§ **TO DO**
Retype all of the data exactly as given.
****************
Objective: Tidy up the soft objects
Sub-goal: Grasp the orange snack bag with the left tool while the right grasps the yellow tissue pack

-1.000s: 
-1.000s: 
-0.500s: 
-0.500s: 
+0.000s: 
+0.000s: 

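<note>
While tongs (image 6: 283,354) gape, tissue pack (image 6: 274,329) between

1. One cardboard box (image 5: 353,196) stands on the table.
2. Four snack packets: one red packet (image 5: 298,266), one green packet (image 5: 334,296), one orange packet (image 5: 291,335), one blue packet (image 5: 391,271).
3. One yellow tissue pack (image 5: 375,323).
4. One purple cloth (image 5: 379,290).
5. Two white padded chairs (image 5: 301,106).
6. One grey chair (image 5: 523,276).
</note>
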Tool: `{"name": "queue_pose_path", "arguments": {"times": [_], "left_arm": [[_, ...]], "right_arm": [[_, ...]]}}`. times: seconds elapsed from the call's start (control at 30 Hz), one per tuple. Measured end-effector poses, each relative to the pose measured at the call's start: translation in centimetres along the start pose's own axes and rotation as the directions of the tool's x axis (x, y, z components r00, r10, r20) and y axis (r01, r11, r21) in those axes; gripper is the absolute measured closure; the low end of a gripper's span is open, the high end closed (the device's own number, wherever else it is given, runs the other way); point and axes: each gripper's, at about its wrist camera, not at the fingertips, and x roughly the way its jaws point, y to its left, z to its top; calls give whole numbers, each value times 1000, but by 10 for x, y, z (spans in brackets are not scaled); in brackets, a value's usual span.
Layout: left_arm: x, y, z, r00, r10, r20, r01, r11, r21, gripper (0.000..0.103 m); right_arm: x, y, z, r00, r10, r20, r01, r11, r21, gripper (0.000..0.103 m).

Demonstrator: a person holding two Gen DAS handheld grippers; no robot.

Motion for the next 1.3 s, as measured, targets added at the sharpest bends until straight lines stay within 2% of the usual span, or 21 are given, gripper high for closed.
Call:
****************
§ **WRITTEN SOLUTION**
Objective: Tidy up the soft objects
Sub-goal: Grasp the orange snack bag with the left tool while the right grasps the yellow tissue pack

-1.000s: 
-1.000s: 
-0.500s: 
-0.500s: 
+0.000s: 
+0.000s: 

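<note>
While tongs (image 6: 283,354) gape, tissue pack (image 6: 274,329) between

1. One cardboard box (image 5: 353,196) stands on the table.
2. Four snack packets: one red packet (image 5: 298,266), one green packet (image 5: 334,296), one orange packet (image 5: 291,335), one blue packet (image 5: 391,271).
3. One yellow tissue pack (image 5: 375,323).
4. One purple cloth (image 5: 379,290).
5. Two white padded chairs (image 5: 301,106).
6. One grey chair (image 5: 523,276).
</note>
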Tool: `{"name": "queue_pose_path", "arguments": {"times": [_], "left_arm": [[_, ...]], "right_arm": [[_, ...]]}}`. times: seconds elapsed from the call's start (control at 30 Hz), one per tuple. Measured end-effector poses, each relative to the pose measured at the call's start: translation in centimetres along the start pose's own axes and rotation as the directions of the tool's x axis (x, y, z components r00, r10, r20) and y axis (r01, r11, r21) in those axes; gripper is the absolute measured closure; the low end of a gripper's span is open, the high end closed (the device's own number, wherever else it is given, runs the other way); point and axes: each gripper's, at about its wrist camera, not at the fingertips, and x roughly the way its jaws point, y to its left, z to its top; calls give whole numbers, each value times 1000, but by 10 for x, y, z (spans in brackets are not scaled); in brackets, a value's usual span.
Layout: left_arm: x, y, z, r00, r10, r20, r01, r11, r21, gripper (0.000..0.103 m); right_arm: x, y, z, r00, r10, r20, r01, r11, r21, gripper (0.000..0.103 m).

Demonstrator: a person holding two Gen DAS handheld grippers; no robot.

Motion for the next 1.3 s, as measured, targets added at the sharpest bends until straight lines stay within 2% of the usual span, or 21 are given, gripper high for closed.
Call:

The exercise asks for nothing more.